**About this exercise:**
In your copy of the data, keep every word exact and include no pictures.

**Given material:**
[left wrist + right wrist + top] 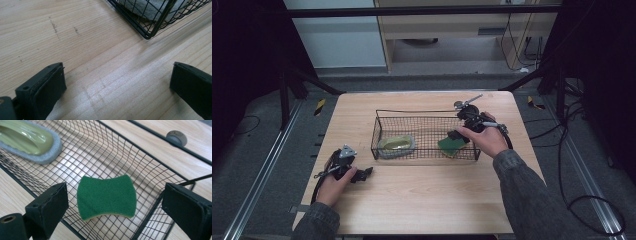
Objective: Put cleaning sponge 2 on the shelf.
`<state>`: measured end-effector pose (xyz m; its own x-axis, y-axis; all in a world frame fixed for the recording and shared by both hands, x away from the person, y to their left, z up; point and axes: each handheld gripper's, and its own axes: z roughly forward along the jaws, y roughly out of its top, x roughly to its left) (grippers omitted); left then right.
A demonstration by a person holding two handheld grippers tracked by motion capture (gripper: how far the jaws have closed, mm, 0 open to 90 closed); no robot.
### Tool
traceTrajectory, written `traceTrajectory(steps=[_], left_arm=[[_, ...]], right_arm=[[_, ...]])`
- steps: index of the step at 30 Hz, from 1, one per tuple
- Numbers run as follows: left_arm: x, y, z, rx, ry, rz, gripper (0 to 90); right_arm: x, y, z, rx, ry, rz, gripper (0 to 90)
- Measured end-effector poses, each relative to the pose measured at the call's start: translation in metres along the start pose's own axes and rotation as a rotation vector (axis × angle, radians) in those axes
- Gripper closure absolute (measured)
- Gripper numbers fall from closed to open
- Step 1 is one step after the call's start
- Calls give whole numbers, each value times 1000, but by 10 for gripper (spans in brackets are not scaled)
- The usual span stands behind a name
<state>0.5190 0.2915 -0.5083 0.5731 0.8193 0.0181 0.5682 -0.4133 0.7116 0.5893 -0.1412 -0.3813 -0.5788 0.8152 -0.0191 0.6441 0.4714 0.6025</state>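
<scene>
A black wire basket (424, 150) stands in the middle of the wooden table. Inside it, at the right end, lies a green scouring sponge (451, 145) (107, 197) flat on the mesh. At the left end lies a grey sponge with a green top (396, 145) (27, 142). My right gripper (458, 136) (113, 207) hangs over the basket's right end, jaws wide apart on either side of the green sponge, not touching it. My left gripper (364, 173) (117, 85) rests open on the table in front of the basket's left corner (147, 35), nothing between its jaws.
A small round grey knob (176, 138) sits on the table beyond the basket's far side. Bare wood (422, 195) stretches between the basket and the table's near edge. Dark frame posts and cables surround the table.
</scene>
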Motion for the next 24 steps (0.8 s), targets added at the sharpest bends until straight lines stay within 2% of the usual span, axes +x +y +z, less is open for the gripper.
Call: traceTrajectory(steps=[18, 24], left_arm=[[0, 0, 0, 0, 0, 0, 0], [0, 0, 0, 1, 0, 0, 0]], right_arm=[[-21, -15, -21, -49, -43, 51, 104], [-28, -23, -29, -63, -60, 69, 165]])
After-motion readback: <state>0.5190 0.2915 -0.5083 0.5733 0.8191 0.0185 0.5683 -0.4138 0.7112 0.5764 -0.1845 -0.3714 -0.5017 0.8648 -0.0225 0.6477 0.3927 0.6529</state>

**Response area:**
[left wrist + right wrist + top] 
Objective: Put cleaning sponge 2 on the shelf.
`<state>`: measured end-effector pose (xyz m; its own x-axis, y-axis; all in a world frame fixed for the recording and shared by both hands, x away from the person, y to their left, z up; point and axes: each handheld gripper's, and its own axes: z roughly forward along the jaws, y roughly out of its top, x roughly to its left) (grippers omitted); left then right.
A demonstration by a person holding two handheld grippers tracked by motion capture (gripper: how far the jaws have closed, mm, 0 open to 90 closed); no robot.
### Tool
traceTrajectory, written `traceTrajectory(steps=[_], left_arm=[[_, ...]], right_arm=[[_, ...]])`
- steps: index of the step at 30 Hz, from 1, one per tuple
- Numbers run as follows: left_arm: x, y, z, rx, ry, rz, gripper (0 to 90); right_arm: x, y, z, rx, ry, rz, gripper (0 to 90)
- Measured end-effector poses, each relative to the pose measured at the call's start: translation in metres along the start pose's own axes and rotation as a rotation vector (axis × angle, radians) in those axes
- Gripper closure absolute (measured)
- Gripper numbers fall from closed to open
- Step 1 is one step after the call's start
- Calls give whole numbers, each value times 1000, but by 10 for gripper (spans in brackets are not scaled)
- The usual span stands behind a name
<state>0.5190 0.2915 -0.5083 0.5731 0.8193 0.0181 0.5682 -0.4133 0.7116 0.5893 -0.1412 -0.3813 -0.5788 0.8152 -0.0191 0.6441 0.4714 0.6025</state>
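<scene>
A black wire basket (424, 150) stands in the middle of the wooden table. Inside it, at the right end, lies a green scouring sponge (451, 145) (107, 197) flat on the mesh. At the left end lies a grey sponge with a green top (396, 145) (27, 142). My right gripper (458, 136) (113, 207) hangs over the basket's right end, jaws wide apart on either side of the green sponge, not touching it. My left gripper (364, 173) (117, 85) rests open on the table in front of the basket's left corner (147, 35), nothing between its jaws.
A small round grey knob (176, 138) sits on the table beyond the basket's far side. Bare wood (422, 195) stretches between the basket and the table's near edge. Dark frame posts and cables surround the table.
</scene>
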Motion for the next 24 steps (0.8 s), targets added at the sharpest bends until straight lines stay within 2% of the usual span, axes +x +y +z, less is open for the gripper.
Call: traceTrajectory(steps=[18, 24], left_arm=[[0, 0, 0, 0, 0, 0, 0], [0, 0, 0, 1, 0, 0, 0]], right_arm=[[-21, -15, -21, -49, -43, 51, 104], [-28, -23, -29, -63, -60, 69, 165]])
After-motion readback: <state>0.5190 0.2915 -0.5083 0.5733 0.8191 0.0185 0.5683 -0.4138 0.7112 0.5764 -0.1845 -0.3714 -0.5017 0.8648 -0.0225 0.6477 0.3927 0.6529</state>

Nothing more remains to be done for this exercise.